### Work request
In the listing that follows, count the lines holding the word "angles" and report only that number.

((

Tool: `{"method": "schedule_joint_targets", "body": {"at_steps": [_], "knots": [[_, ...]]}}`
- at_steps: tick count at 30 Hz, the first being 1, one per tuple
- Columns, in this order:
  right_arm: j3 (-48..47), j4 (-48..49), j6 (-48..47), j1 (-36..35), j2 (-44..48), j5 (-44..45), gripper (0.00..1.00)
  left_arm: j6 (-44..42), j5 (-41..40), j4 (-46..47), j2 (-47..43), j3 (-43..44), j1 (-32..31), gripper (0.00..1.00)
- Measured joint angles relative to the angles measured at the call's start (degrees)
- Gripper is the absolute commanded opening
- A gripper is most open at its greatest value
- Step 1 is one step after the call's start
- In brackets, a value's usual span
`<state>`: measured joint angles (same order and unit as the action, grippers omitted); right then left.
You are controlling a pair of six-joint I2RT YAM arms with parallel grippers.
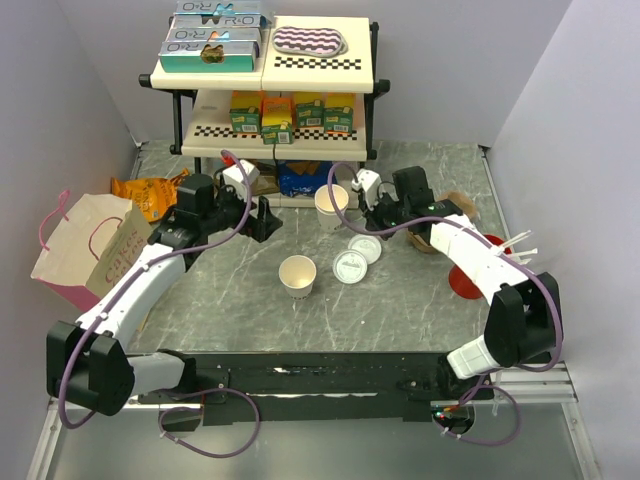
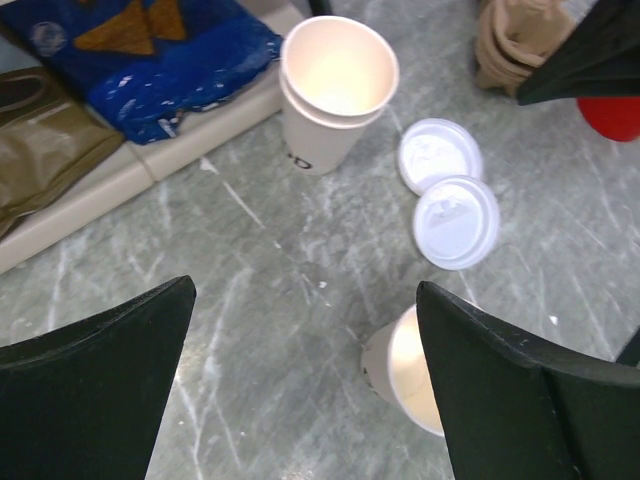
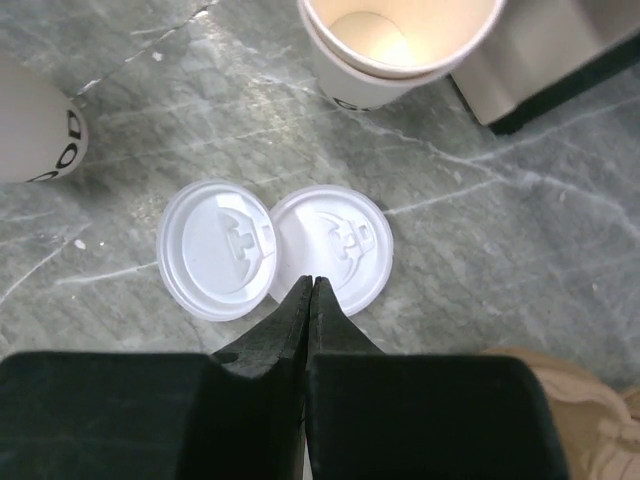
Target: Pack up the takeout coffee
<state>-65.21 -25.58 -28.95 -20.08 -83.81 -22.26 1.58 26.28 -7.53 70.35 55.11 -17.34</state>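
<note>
No lidded cup shows. A single lidless cream paper cup [image 1: 298, 275] stands upright mid-table; in the left wrist view it [image 2: 400, 370] is partly hidden behind my right finger. Two white plastic lids [image 1: 352, 266] [image 1: 366, 249] lie flat and overlapping to its right, and show in the right wrist view [image 3: 216, 248] [image 3: 335, 245]. My left gripper [image 1: 267, 222] [image 2: 305, 290] is open and empty, above the table behind and left of the cup. My right gripper [image 1: 372, 224] [image 3: 312, 282] is shut and empty, its tips just above the near edge of the lids.
A stack of lidless cream cups [image 1: 331, 207] [image 2: 335, 90] [image 3: 395, 45] stands behind the lids. A paper bag [image 1: 95, 250] lies at the left. A red cup with straws [image 1: 470, 280] and brown napkins [image 2: 515, 45] are at the right. A snack shelf [image 1: 270, 70] stands at the back.
</note>
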Motion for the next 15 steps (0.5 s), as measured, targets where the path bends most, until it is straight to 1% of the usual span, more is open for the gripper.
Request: {"method": "schedule_joint_targets", "body": {"at_steps": [1,4,6,8,9,12,15], "knots": [[0.00,-0.04,-0.57,0.00,0.00,-0.35,0.16,0.00,0.46,-0.02,0.00,0.00,-0.13,0.99],[-0.02,-1.99,-4.83,-0.37,0.00,-3.10,0.40,-0.11,1.25,-0.04,-0.04,0.00,-0.52,0.99],[0.63,-3.56,-10.80,-1.09,0.17,-4.57,0.46,-0.68,1.31,-0.46,-0.13,-0.02,-0.55,0.98],[3.61,-4.46,-17.99,-2.60,1.42,-5.57,0.53,-1.97,1.27,-1.01,-0.46,-0.13,-0.57,0.98],[5.53,-5.62,-21.94,-3.48,2.43,-5.81,0.54,-2.56,1.16,-1.33,-0.70,-0.22,-0.59,0.98],[11.43,-7.98,-33.86,-6.86,6.23,-5.46,0.54,-3.98,0.81,-1.90,-1.36,-0.55,-0.61,0.99],[15.04,-9.99,-44.72,-10.60,8.61,-4.92,0.52,-4.42,0.59,-2.01,-1.95,-1.03,-0.63,0.99]]}}
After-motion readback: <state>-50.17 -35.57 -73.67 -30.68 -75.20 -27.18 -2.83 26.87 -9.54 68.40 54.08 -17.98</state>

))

### Finished exercise
2